Как только тело Сатанка вынесли из фургона, отряд продолжил путь, а к Сатанте и Большому Дереву была приставлена дополнительная охрана. Все сто двадцать пять миль до Джексборо вождей бдительно охраняли усталые молодые солдаты. По ночам индейцев укладывали распластанными на землю, крепко связав сыромятными ремнями щиколотки и запястья.
В последнюю ночь перед прибытием в Форт-Ричардсон вожди лежали на земле. Более молодой, Большое Дерево, спал. Черные глаза Сатанты скользили по небу, как будто вождь задавал себе вопрос, не в последний ли раз он спит под одеялом из звезд, дышит свежим воздухом прерий, слышит вой койота, вдыхает дым костра. Повесят ли его бледнолицые или — того хуже — посадят в клетку, как животное? Или запрут в свою тюрьму, где он будет заживо гнить, пока его кожа не станет бледной, а тело не ослабеет? Неужели ему больше никогда не придется отведать мяса жареного бизона, любить женщину, вести воинов в бой?
Одинокая слеза прочертила соленую дорожку по его красно-коричневой щеке, но он не мог поднять руку, чтобы смахнуть ее.
В сгущающихся сумерках Блейк, Лидия, Остин и Бет Бранды сидели на просторной веранде. Мужчины курили послеобеденные сигары, а женщины пили кофе. На лужайке перед скромным домом Фоксуортов Дженни Бранд с воодушевлением гонялась за светлячками. Каждый раз, когда ей удавалось поймать очередного мерцающего жучка, радостные крики девочки нарушали тишину вечера.
Мисс Фоксуорт стояла в своей спальне у высокого раскрытого окна и смотрела в сгущающуюся темноту июньского вечера. Сюзетта всегда любила июнь в Техасе, но в этом юлу она не испытывала никакой радости. И больше никогда не испытает. Ее любимого жестоко убили. Больше нет них искрящихся зеленых глаз, этих вьющихся рыжих волос. Больше не будет сладких поцелуев при лунном свете.

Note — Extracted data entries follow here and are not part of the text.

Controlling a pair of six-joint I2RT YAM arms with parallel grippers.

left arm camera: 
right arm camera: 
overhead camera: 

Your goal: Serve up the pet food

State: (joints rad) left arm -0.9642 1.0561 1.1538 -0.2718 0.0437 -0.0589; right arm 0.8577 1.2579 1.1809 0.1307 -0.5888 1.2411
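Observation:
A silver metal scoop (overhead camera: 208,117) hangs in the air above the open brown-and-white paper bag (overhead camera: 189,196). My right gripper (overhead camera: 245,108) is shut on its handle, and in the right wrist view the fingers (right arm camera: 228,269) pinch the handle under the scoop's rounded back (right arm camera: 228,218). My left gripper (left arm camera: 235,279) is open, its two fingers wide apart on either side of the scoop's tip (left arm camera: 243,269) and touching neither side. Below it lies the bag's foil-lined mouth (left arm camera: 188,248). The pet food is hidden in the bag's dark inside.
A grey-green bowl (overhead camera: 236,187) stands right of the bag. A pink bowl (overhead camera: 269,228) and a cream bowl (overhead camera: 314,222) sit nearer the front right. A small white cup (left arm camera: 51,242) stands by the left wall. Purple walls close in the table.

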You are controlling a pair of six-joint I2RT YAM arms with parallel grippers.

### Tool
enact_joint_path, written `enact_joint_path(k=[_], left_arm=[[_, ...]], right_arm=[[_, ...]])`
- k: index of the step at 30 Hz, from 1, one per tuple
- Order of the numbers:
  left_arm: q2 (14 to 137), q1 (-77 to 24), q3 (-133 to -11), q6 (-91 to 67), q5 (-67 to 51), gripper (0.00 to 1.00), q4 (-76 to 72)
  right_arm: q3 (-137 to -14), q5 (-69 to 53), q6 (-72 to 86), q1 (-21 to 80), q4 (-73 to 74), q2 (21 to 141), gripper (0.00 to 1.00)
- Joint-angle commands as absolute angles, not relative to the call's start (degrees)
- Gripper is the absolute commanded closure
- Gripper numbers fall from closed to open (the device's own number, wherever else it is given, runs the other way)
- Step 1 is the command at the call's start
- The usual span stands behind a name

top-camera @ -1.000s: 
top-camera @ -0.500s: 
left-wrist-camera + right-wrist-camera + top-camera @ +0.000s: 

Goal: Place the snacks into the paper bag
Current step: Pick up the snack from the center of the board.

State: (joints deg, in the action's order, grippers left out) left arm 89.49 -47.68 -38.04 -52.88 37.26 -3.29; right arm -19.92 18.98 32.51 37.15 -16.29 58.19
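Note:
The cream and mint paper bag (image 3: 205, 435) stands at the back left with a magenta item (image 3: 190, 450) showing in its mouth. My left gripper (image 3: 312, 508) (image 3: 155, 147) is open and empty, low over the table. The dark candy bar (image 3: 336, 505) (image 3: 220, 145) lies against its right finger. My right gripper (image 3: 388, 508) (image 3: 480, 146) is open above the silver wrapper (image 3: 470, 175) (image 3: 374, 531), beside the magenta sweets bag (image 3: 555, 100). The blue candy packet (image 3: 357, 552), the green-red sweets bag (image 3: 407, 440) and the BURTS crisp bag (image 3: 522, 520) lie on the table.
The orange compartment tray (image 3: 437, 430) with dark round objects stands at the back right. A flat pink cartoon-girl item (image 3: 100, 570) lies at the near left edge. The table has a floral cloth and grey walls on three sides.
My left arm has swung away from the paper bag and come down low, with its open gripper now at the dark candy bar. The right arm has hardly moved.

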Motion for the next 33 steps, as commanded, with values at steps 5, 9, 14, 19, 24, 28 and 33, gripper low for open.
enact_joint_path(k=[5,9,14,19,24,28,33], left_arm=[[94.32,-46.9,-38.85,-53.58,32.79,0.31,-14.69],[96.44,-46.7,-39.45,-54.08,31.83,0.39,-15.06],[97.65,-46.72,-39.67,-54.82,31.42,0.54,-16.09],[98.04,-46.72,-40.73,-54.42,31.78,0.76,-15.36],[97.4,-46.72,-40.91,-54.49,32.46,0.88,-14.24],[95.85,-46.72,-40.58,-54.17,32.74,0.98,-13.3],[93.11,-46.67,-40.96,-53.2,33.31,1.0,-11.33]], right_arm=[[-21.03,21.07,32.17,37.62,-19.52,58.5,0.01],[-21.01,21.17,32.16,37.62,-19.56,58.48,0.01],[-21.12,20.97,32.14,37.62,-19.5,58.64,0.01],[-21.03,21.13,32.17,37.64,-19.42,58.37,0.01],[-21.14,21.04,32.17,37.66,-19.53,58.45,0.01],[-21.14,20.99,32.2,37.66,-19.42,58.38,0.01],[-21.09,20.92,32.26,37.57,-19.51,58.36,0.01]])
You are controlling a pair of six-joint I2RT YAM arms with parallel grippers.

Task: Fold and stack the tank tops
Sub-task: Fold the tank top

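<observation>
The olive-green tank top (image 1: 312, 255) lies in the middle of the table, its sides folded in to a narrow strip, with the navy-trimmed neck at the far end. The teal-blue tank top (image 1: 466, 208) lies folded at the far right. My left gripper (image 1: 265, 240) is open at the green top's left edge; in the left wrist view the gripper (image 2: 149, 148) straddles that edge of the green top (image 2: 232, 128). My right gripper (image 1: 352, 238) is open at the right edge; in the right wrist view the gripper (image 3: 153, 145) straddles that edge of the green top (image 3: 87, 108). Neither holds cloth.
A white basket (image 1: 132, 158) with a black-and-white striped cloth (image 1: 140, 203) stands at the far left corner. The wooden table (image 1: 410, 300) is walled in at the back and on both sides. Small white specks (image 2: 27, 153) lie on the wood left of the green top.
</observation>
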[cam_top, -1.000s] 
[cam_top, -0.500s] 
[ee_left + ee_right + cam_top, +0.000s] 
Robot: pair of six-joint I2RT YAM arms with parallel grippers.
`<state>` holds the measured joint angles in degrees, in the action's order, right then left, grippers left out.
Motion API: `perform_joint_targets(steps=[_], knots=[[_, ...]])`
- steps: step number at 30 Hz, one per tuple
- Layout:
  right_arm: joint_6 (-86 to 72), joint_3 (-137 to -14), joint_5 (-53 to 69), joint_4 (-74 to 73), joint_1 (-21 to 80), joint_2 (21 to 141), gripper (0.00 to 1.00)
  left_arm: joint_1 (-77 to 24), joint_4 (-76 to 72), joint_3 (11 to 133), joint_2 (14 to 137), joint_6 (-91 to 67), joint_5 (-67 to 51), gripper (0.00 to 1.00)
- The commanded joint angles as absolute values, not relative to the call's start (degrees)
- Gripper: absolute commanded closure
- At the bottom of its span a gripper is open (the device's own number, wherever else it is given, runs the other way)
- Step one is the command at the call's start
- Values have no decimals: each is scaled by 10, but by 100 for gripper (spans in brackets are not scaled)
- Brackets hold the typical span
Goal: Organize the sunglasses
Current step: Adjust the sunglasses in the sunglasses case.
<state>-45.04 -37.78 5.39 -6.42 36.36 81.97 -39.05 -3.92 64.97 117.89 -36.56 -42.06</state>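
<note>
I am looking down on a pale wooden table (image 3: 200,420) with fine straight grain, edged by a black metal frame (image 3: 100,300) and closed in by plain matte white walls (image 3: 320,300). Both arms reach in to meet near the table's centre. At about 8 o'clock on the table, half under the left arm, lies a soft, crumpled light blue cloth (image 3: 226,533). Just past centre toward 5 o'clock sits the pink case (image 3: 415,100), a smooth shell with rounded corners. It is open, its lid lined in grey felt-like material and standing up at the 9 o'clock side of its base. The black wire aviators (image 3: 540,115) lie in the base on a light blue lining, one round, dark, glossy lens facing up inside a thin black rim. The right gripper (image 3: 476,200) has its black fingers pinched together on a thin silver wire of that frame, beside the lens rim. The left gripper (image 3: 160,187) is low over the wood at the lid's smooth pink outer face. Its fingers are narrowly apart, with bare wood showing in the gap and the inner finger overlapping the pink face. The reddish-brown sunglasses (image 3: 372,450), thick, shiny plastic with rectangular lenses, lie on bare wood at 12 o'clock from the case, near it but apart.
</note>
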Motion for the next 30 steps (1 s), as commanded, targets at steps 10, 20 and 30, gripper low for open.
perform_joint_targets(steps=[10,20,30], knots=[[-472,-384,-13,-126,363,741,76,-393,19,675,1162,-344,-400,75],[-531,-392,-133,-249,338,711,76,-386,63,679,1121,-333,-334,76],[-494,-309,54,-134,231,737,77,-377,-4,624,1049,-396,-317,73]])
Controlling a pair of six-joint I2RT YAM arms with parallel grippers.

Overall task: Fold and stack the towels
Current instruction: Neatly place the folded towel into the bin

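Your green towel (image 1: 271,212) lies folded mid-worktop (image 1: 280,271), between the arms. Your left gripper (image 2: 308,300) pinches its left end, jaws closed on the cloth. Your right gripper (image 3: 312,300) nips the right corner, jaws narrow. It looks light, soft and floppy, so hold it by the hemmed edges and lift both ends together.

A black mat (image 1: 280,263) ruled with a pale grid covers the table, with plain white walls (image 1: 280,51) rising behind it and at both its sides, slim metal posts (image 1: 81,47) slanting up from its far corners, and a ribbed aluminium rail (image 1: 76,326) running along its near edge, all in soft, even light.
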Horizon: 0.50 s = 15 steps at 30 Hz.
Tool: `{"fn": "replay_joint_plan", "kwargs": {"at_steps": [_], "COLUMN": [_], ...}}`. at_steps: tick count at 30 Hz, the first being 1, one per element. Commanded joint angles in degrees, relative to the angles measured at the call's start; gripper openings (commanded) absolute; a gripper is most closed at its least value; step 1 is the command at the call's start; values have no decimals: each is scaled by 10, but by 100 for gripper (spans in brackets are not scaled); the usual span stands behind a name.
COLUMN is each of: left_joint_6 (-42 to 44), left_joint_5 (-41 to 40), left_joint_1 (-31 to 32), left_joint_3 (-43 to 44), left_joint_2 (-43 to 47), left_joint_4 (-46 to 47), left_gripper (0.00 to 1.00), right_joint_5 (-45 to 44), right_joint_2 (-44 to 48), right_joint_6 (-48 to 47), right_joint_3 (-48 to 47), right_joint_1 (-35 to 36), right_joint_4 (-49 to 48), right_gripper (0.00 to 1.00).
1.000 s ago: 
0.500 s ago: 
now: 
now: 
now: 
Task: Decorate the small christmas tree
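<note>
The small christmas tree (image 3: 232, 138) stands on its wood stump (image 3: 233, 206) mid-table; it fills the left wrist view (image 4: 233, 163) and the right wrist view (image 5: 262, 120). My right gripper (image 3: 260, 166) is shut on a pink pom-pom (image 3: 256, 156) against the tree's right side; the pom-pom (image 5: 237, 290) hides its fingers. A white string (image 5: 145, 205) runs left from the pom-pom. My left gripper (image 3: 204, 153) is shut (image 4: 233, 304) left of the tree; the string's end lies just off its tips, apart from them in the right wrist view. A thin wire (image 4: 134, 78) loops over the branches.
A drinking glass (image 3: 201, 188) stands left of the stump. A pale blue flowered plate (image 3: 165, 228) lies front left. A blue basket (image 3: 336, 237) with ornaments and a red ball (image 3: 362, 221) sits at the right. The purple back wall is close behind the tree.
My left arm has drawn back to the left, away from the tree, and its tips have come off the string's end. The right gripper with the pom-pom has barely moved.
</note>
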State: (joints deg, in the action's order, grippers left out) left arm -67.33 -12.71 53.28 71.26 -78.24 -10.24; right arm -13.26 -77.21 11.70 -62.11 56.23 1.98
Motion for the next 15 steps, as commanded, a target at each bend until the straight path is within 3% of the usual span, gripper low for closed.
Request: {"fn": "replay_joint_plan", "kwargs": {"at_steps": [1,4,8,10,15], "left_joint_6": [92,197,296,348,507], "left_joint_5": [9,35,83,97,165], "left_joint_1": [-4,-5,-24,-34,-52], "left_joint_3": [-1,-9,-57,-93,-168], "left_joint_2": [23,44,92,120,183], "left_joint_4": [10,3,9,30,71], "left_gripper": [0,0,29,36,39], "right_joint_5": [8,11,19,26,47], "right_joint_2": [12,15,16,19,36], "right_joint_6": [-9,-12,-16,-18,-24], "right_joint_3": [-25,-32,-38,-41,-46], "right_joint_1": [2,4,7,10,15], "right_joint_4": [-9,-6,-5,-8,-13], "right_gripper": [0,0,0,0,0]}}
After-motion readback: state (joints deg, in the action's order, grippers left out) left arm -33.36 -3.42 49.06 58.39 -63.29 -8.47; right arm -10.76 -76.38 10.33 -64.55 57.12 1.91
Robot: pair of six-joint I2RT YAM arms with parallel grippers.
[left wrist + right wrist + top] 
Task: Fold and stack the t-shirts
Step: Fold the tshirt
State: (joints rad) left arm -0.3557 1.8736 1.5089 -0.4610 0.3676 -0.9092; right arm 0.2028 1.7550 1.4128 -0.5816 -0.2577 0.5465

Никогда его сильные руки не обнимут ее.
Люк погиб почти месяц назад. Слезы Сюзетты иссякли. После первых вспышек горя она сделалась странно спокойной. С момента встречи с Люком Сюзетта точно знала, какой будет ее жизнь. Они поженятся, заведут детей и будут жить в мире и согласии, работая бок о бок, чтобы стать уважаемыми владельцами собственного ранчо — места, которым будут гордиться и которое оставят в наследство своим детям.
В мгновение ока мечты Сюзетты превратились в дым. Ей не суждено стать женой, матерью, другом. Если она не может выйти замуж за Люка Барнза — значит, вообще не выйдет замуж. Только в этом Сюзетта была твердо уверена в тот июньский вечер.
В комнате становилось душно и слишком жарко. Девушка молча спустилась на боковую веранду и глубоко вздохнула. Со стороны фасада до нее доносились приглушенные голоса. Беседовали только мужчины, поскольку Лидия, Бет и Дженни, не пожелавшая расстаться со своими драгоценными светлячками, вошли в дом, чтобы принести свежей клубники и сливок. Сюзетта невольно подслушала разговор.
— Остин, я беспокоюсь за нее, — сказал отец. — Мне нужно чем-то заинтересовать Сюзетту, но у меня ничего не получается. На прошлой неделе я предложил ей поехать осенью в Форт-Уэрт и поступить в колледж. Она в ответ только покачала головой и вышла из комнаты.
— Мне больно слышать это, доктор, — отозвался низкий голос Остина. — Бедная маленькая Сюзетта! Какая ужасная трагедия для нее. Но она молода, и она поправится.
— Конечно, поправится, — согласился Блейк. — Только очень жаль терять драгоценные дни юности. Когда доживете до моих лет, Остин, поймете, как быстро все проходит.